Middle East Monitor / February 22, 2023
More than 50 per cent of Palestinians in the occupied West Bank and 70 per cent in the Gaza Strip suffer from depression and post-traumatic stress disorder (PTSD), according to a survey shared by the World Bank and the Palestinian Central Bureau of Statistics (PCBS). The results of the Psychological Conditions Survey were presented in Ramallah yesterday.
The survey revealed that Palestinians in Gaza suffer higher levels of PTSD than those in the West Bank, and that men had more severe symptoms than women since they tend to be exposed more to traumatic events. It was conducted following the 11-day Israeli offensive against Gaza in May 2021, during which 253 Palestinians, including 66 children, were killed. More than 1,900 people were wounded.
The World Bank and the PCBS said that the results of the survey show that the mental well-being of children, young people and caregivers has deteriorated dramatically since then. Ten per cent of Palestinians in Gaza lost a family member or friend in the Israeli assault; another 10 per cent were injured; and 25 per cent had their house damaged or destroyed.

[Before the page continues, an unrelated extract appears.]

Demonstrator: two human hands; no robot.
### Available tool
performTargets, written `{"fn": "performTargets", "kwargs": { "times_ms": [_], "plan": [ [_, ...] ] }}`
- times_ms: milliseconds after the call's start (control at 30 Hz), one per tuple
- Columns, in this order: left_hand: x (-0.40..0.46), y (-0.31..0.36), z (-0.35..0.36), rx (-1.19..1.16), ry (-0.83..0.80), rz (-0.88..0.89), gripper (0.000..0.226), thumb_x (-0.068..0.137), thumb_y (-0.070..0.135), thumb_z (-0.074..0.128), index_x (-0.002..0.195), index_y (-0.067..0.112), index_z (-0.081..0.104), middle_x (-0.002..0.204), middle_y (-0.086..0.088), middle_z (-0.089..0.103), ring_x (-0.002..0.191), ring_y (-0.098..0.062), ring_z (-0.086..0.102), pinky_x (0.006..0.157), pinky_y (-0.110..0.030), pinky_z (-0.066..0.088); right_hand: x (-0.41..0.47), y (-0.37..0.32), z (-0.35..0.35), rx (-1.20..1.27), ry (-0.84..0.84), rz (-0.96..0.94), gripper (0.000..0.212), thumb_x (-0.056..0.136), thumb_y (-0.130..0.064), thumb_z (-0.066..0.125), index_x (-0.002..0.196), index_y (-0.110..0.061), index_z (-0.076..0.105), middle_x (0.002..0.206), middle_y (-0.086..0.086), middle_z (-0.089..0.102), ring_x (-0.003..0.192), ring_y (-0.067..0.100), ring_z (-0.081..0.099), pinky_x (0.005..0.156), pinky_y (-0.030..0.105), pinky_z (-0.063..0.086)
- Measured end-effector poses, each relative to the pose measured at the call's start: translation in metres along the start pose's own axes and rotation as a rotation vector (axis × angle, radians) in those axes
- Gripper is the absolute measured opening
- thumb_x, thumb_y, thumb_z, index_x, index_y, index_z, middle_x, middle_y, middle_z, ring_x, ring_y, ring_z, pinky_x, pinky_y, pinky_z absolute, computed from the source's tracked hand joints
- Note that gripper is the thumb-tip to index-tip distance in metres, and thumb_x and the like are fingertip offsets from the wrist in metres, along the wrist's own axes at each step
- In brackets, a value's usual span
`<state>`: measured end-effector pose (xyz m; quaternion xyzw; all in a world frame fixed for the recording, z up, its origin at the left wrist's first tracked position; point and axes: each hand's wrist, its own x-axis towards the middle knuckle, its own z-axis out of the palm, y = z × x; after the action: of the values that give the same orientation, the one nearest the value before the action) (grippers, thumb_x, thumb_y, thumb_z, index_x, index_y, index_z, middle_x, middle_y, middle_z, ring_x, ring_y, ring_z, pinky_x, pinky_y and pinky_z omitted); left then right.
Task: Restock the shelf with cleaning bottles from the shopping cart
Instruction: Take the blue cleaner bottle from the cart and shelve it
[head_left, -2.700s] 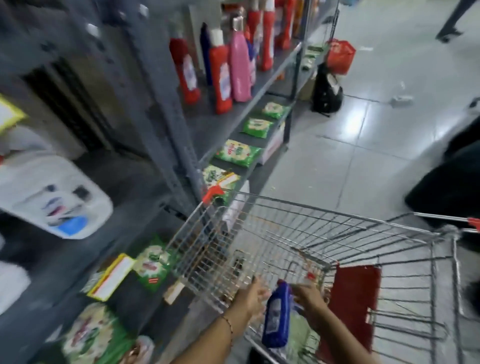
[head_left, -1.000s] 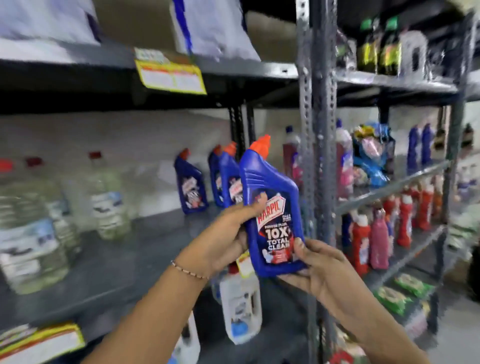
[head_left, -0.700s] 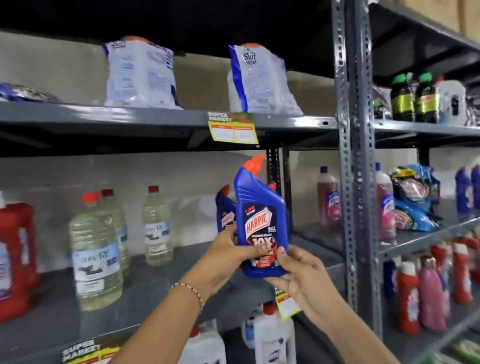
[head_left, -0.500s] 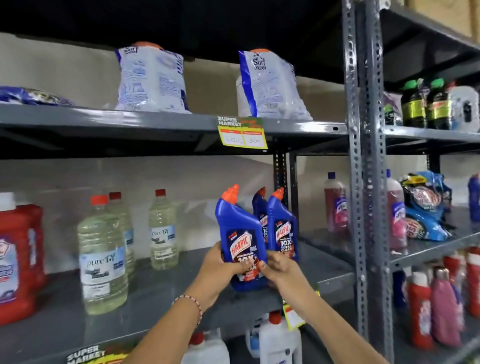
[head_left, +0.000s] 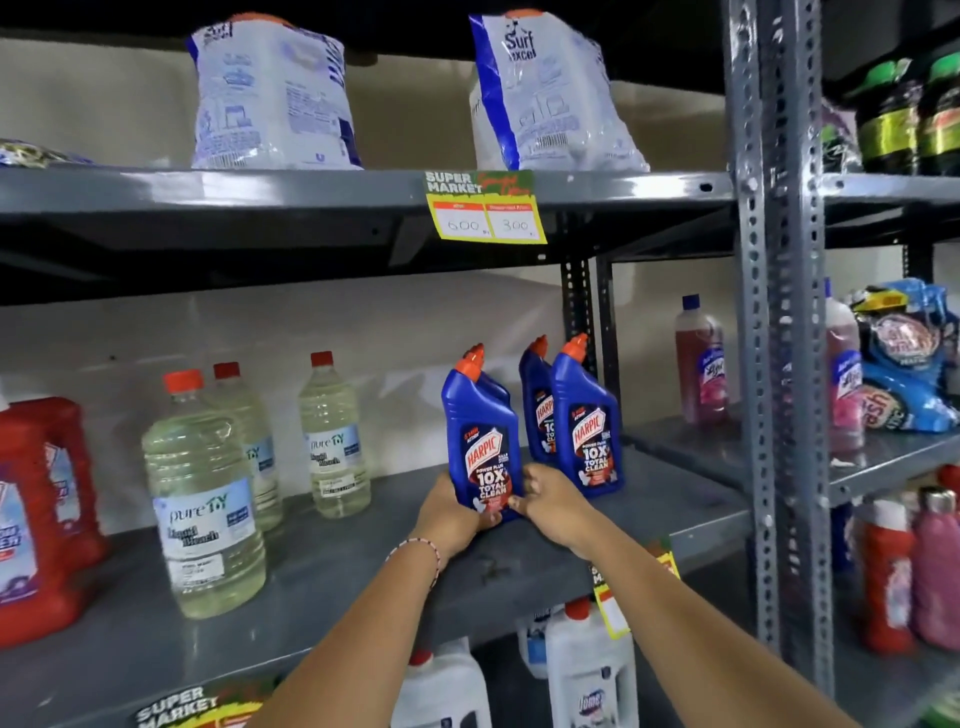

Moreover, the survey identified a direct relationship between extreme poverty and increasing mental health disorders. This is significant given that more than two million Palestinians live in the Gaza Strip and suffer from deteriorating economic conditions as a direct result of the Israeli blockade imposed on the territory since 2006.
Around 70 per cent of the Palestinian population in Gaza is struggling with food insecurity and requires aid, say World Food Program officials. Unemployment stands at around 69 per cent. Israeli bombs have devastated the business community and infrastructure, meaning that recovery will be very difficult.
According to WAFA news agency, those who attended the workshop organized by the World Bank and the PCBS included representatives of ministries, research institutions, universities, federations, international organizations and UN institutions.